Profile HMMs are powerful tools for modeling conserved motifs in proteins. They are widely used by search tools to classify new protein sequences into families based on domain architecture. However, the proliferation of known motifs and new proteomic sequence data poses a computational challenge for search, requiring days of CPU time to annotate an organism's proteome. It is highly desirable to speed up HMM search in large databases. We design PROSITE-like patterns and short profiles that are used as filters to rapidly eliminate protein-motif pairs for which a full profile HMM comparison does not yield a significant match. The design of the pattern-based filters is formulated as a multichoice knapsack problem. Profile-based filters with high sensitivity are extracted from a profile HMM based on their theoretical sensitivity and false positive rate. Experiments show that our profile-based filters achieve high sensitivity (near 100 percent) while keeping around 20\times speedup with respect to the unfiltered search program. Pattern-based filters typically retain at least 90 percent of the sensitivity of the source HMM with 30-40\times speedup. The profile-based filters have sensitivity comparable to the multistage filtering strategy HMMERHEAD [15] and are faster in most of our experiments.

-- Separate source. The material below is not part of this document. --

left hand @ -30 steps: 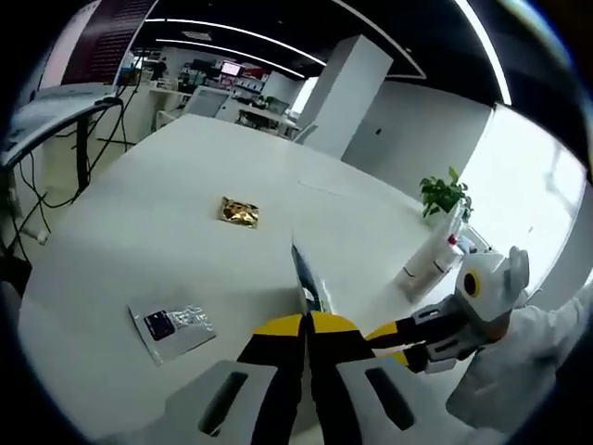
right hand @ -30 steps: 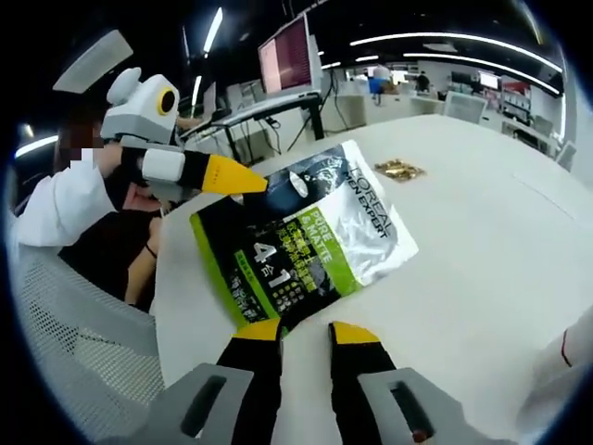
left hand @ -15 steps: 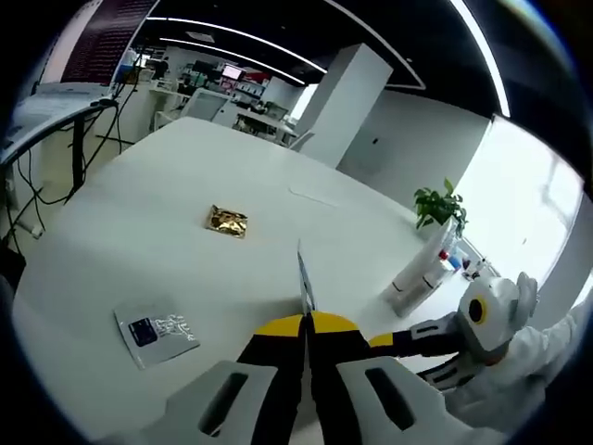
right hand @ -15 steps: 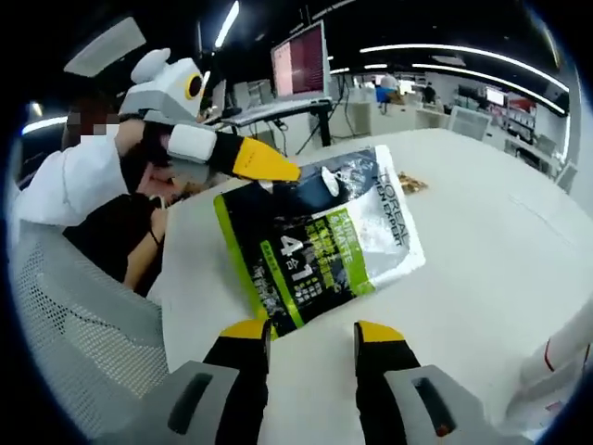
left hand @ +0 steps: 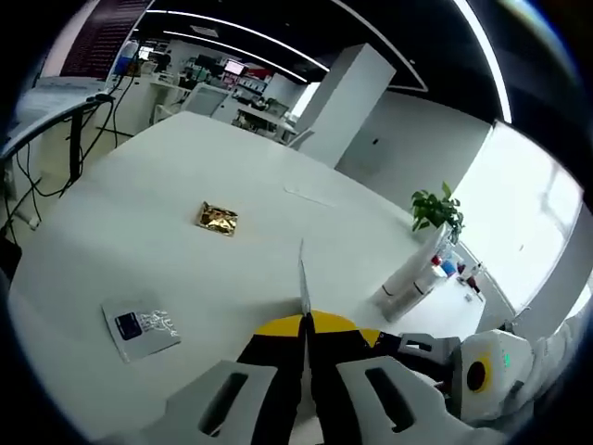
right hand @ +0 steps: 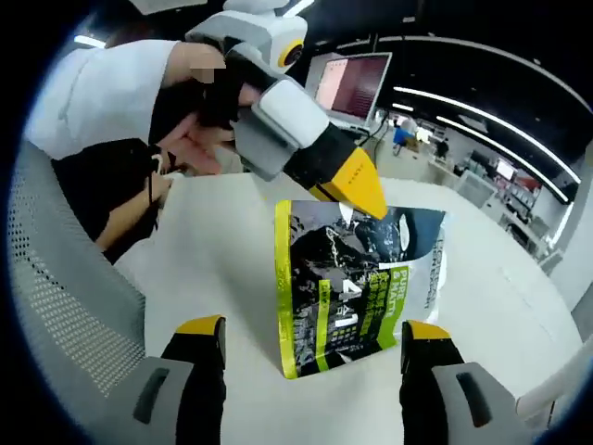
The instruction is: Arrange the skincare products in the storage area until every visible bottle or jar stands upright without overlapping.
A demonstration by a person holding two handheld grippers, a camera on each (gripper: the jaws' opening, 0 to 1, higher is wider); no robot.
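White table point(left hand: 139, 250) is seen under both grippers. Nearest, the right gripper point(right hand: 306, 338) is held low with jaws spread wide, empty. Beyond it, the green-and-black pouch point(right hand: 357, 278) is pinched at its top by the left gripper point(right hand: 357, 190), raised above. Farther off, bottles point(left hand: 412, 278) stand upright.

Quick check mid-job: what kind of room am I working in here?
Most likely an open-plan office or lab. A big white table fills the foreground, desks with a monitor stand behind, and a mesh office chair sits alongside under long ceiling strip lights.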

隐马尔可夫模型(Profile HMMs)是用于对蛋白质中保守基序进行建模的强大工具。搜索工具广泛使用它们,根据结构域架构将新的蛋白质序列分类到不同家族中。然而,已知基序和新的蛋白质组序列数据的激增给搜索带来了计算挑战,注释一个生物体的蛋白质组需要数天的CPU时间。非常希望能加快在大型数据库中的隐马尔可夫模型搜索速度。我们设计了类似PROSITE的模式和短概况,用作过滤器,快速排除那些完整的概况隐马尔可夫模型比较未产生显著匹配的蛋白质 - 基序对。基于模式的过滤器设计被表述为一个多选择背包问题。基于概况的高灵敏度过滤器根据其理论灵敏度和误报率从概况隐马尔可夫模型中提取。实验表明,我们基于概况的过滤器实现了高灵敏度(接近100%),同时相对于未过滤的搜索程序实现了约20倍的加速。基于模式的过滤器通常保留源隐马尔可夫模型至少90%的灵敏度,加速30 - 40倍。基于概况的过滤器的灵敏度与多阶段过滤策略HMMERHEAD [15]相当,并且在我们的大多数实验中速度更快。